Argomenti trattati
Dal 28 aprile, migliaia di colombiani sono in strada per protestare contro la riforma fiscale annunciata da Iván Duque Márquez, Presidente della Colombia.
La riforma grava ulteriormente sulla classe media e su quella povera, schiacciate tra un’economia in declino e la crisi sanitaria.
La popolazione della Colombia non ce la fa più: il tasso di povertà è salito al 42%. La pandemia ha fatto vacillare una società afflitta dalle piaghe della politica clientelare. L’economia, già in declino da tempo, stava per subire un’ultima batosta finale con la riforma fiscale proposta dal Presidente Iván Duque Márquez.
Secondo il piano, ad aumentare sarebbe stata l’Iva con un parallelo abbassamento della soglia a partire dalla quale si inizia a pagare l’imposta sul reddito.
Il 2 maggio, il Presidente fa dietrofront e annuncia la sospensione della tanto contestata manovra tributaria.
Tuttavia, gli scontri continuano e rivelano una sofferenza della popolazione che travalica il dibattito politico-economico. Il Governo di contro, ha cominciato ad impiegare armi, carri armati e violenza.
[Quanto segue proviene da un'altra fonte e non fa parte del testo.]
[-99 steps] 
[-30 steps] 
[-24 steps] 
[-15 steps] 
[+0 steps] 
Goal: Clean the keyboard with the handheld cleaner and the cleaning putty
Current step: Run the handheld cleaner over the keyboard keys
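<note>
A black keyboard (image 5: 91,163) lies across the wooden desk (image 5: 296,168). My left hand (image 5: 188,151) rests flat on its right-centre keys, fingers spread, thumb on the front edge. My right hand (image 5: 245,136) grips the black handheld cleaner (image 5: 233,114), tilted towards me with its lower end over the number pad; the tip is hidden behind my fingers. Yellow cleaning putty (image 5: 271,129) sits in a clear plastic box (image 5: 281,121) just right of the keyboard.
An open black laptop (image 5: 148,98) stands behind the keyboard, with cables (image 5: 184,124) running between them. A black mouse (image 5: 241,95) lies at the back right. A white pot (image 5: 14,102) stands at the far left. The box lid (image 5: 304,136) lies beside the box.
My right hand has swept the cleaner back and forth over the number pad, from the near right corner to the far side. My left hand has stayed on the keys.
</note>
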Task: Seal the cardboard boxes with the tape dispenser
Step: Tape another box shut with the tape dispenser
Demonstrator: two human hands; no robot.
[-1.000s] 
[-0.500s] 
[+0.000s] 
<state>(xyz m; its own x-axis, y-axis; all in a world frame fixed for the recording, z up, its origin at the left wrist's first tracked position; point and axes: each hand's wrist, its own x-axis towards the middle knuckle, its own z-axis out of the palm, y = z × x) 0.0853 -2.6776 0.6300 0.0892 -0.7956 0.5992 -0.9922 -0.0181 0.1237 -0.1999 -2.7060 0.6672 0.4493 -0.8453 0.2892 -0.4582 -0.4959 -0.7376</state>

Il tentativo repressivo è di fatto sfociato nel caos.
Le dichiarazioni rilasciate dal Ministro della Difesa assicurano che la polizia non abbia in realtà innescato gli scontri. Piuttosto, ad aver inciso sulla violenza vista in questi giorni pare siano stati degli infiltrati.
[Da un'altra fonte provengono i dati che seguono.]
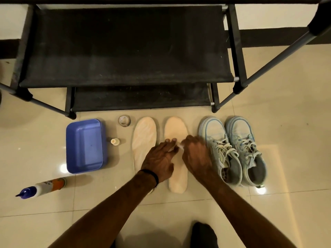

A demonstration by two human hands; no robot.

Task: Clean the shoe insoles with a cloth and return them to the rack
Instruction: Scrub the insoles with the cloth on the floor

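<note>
Under my two hands lies the right insole point(176, 133) on the floor point(286, 140), and the left insole point(144, 140) lies just beside my left hand point(159, 161). My left hand is flat with spread fingers. My right hand point(196, 154) is blurred; something small and white shows at its fingertips, but I cannot tell if it grips. Beyond my right hand stand the sneakers point(232, 151); beyond both hands, the rack point(125, 51).
</note>
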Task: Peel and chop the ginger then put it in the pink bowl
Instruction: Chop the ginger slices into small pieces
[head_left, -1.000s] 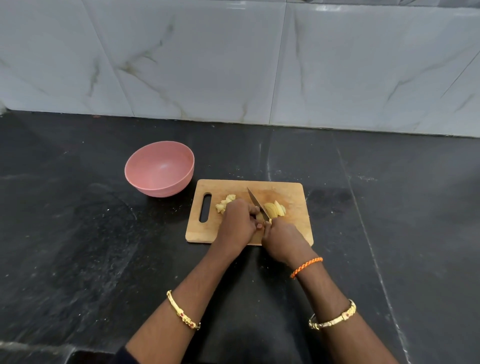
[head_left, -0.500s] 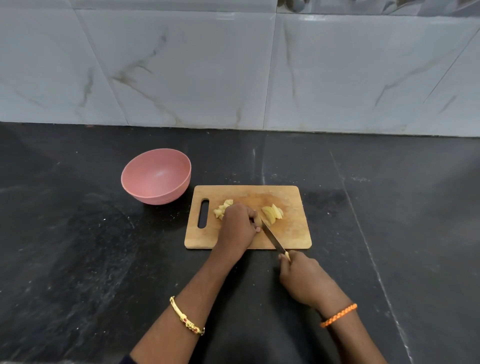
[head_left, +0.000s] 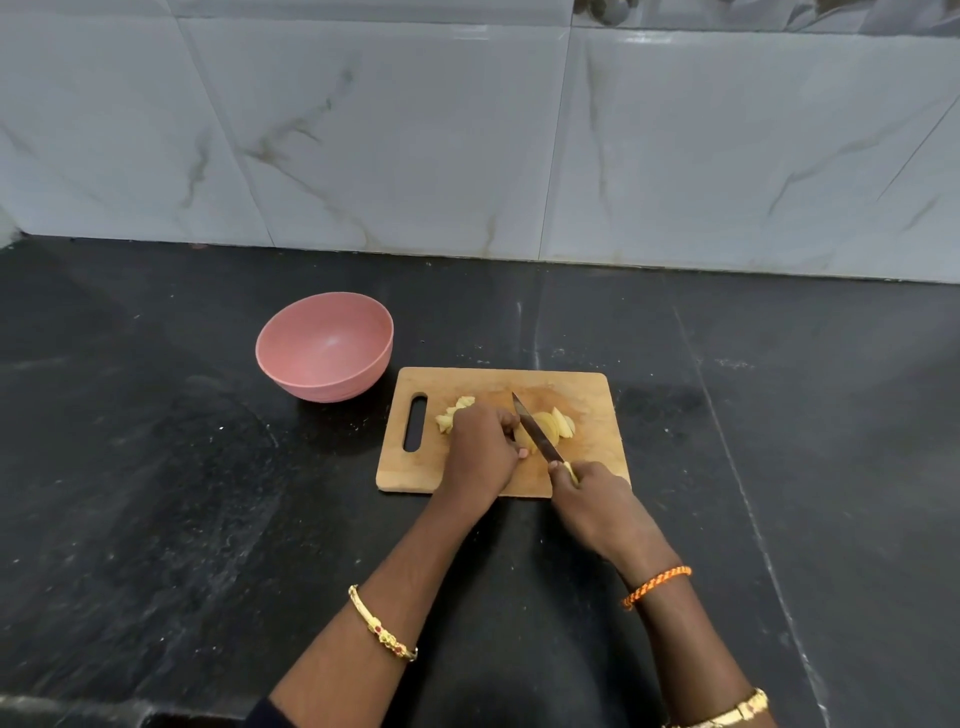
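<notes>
Chopping is the step I read from here, mid-task; no skin shows on the pieces I can see, so I judge peeling done, and nothing has gone to the bowl yet.

Largest first: black counter (head_left: 156, 493) carries everything; wooden cutting board (head_left: 587, 387) sits near its middle; pink bowl (head_left: 324, 345) stands just beside the board's far-left corner, upright, and I see nothing inside it.

Left hand (head_left: 480, 452) is curled down on the board, fingers bent and closed over a piece of ginger at the blade; how much it has hold of is hidden under the knuckles.

Right hand (head_left: 592, 501) is wrapped closed round the knife's yellow handle at the board's near edge; knife (head_left: 537, 428) angles away to the far left, blade resting against the sliced ginger (head_left: 558, 423) fanned on its right side.

Small pile of chopped ginger (head_left: 457, 413) lies near the handle slot (head_left: 415, 421), partly behind the left hand.

Next move, my call: finish cutting the slices down with the left fingertips tucked clear of the edge; then gather both heaps and move them to the bowl; small bits could scatter onto the counter.
</notes>
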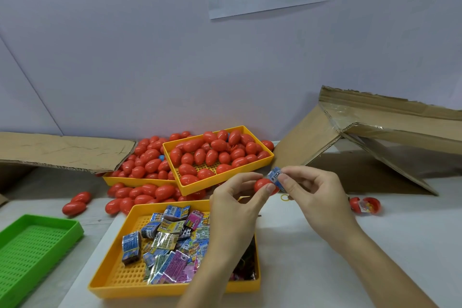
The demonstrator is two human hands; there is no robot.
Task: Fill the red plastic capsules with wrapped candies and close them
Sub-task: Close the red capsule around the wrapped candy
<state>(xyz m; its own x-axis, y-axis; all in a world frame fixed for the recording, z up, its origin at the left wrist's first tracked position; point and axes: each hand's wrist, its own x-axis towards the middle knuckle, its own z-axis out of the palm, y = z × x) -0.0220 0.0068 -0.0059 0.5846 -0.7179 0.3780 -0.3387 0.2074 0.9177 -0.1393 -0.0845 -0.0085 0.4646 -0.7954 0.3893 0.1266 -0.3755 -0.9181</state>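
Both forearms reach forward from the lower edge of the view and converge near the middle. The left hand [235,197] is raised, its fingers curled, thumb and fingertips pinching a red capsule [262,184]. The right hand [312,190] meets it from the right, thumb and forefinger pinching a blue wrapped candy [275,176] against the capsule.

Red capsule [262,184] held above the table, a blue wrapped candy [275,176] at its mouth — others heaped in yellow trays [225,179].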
Così dichiara il governo colombiano. Tuttavia, alcuni video mostrano chiaramente agenti picchiare protestanti. Inoltre, la condivisione web di quanto sta avvenendo è impedita dalla mancanza di accesso ad internet in alcune aree del Paese.
Le Nazioni Unite hanno già duramente replicato contro l’operato del governo colombiano. Ginevra condanna l’azione delle forze di polizia colombiane. Anche l’Unione Europea si dissocia dall’azione armata della polizia colombiana e esprime forte preoccupazione per un’escalation a spese della popolazione.
Al momento si contano 20 morti, una novantina di persone scomparse e oltre 800 feriti.